▶ Task
Start with the first line of the records below. Output each line exactly, ending with the one that contains "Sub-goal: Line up".

(Collection entries)
::::::

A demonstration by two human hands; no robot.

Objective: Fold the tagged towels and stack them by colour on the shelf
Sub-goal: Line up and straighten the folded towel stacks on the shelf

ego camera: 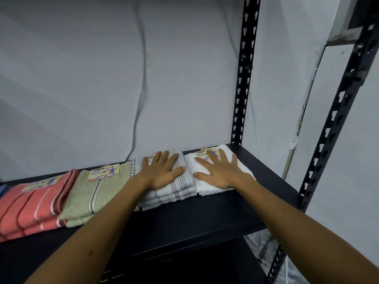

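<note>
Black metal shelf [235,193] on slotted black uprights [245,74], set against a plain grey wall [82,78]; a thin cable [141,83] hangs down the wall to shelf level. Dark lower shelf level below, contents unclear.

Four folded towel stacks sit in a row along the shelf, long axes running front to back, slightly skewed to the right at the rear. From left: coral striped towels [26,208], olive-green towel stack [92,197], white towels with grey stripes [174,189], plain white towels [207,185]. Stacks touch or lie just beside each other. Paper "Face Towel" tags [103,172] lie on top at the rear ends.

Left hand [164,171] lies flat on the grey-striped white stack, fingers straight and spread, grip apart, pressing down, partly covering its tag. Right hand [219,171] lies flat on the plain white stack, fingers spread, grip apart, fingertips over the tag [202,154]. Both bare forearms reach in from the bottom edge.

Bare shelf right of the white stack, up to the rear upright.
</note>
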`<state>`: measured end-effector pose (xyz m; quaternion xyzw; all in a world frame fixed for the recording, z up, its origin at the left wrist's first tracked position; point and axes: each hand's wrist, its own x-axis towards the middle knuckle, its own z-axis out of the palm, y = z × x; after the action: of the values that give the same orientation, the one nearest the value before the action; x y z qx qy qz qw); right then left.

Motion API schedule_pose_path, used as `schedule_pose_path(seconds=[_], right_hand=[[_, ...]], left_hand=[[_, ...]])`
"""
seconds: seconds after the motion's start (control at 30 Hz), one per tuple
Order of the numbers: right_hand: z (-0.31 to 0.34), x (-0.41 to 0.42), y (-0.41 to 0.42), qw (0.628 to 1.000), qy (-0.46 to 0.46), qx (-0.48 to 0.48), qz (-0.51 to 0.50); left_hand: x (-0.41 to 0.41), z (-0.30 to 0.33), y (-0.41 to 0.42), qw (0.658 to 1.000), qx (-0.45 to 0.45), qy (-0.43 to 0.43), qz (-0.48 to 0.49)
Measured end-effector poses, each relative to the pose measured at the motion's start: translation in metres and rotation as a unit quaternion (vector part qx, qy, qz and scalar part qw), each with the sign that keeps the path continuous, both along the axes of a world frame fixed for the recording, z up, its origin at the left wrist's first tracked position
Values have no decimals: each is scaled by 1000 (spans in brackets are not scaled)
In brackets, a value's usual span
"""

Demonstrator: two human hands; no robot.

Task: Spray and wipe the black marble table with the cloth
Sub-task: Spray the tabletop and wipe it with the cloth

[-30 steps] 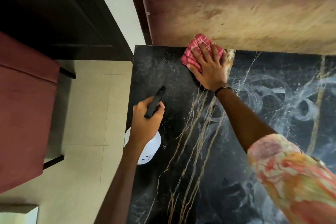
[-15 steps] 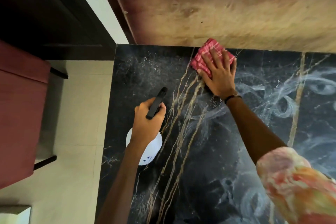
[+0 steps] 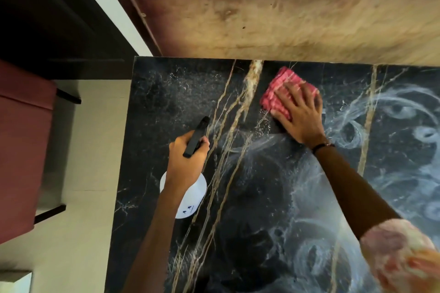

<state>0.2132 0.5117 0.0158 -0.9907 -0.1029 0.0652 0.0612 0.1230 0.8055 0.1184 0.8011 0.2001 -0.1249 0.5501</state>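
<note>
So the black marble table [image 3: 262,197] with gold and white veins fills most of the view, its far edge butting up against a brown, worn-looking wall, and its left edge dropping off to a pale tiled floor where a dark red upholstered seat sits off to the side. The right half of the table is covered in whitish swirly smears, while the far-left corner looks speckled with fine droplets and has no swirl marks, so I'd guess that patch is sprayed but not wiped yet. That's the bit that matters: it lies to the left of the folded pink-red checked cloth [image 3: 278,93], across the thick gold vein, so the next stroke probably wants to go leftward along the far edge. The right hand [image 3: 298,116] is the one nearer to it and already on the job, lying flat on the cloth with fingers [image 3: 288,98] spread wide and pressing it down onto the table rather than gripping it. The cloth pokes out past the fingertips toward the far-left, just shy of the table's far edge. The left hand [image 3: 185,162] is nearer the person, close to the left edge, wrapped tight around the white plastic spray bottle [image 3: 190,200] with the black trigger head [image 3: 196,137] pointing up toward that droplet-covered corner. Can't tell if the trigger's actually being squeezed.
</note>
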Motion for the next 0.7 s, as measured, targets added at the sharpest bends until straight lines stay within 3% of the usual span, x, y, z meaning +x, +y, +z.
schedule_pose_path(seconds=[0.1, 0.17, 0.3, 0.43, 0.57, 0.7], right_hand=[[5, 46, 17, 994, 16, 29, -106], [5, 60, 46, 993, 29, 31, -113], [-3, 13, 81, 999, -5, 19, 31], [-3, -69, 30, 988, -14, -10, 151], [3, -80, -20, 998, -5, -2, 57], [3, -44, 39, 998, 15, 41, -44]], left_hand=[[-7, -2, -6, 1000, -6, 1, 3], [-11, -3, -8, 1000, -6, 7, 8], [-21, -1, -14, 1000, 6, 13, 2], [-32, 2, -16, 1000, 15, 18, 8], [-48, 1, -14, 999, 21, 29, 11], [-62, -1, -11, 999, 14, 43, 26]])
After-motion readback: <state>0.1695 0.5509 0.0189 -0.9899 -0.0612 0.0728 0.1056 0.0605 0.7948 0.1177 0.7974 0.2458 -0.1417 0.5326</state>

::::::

▶ Output for this exercise
A demonstration by two human hands; no robot.

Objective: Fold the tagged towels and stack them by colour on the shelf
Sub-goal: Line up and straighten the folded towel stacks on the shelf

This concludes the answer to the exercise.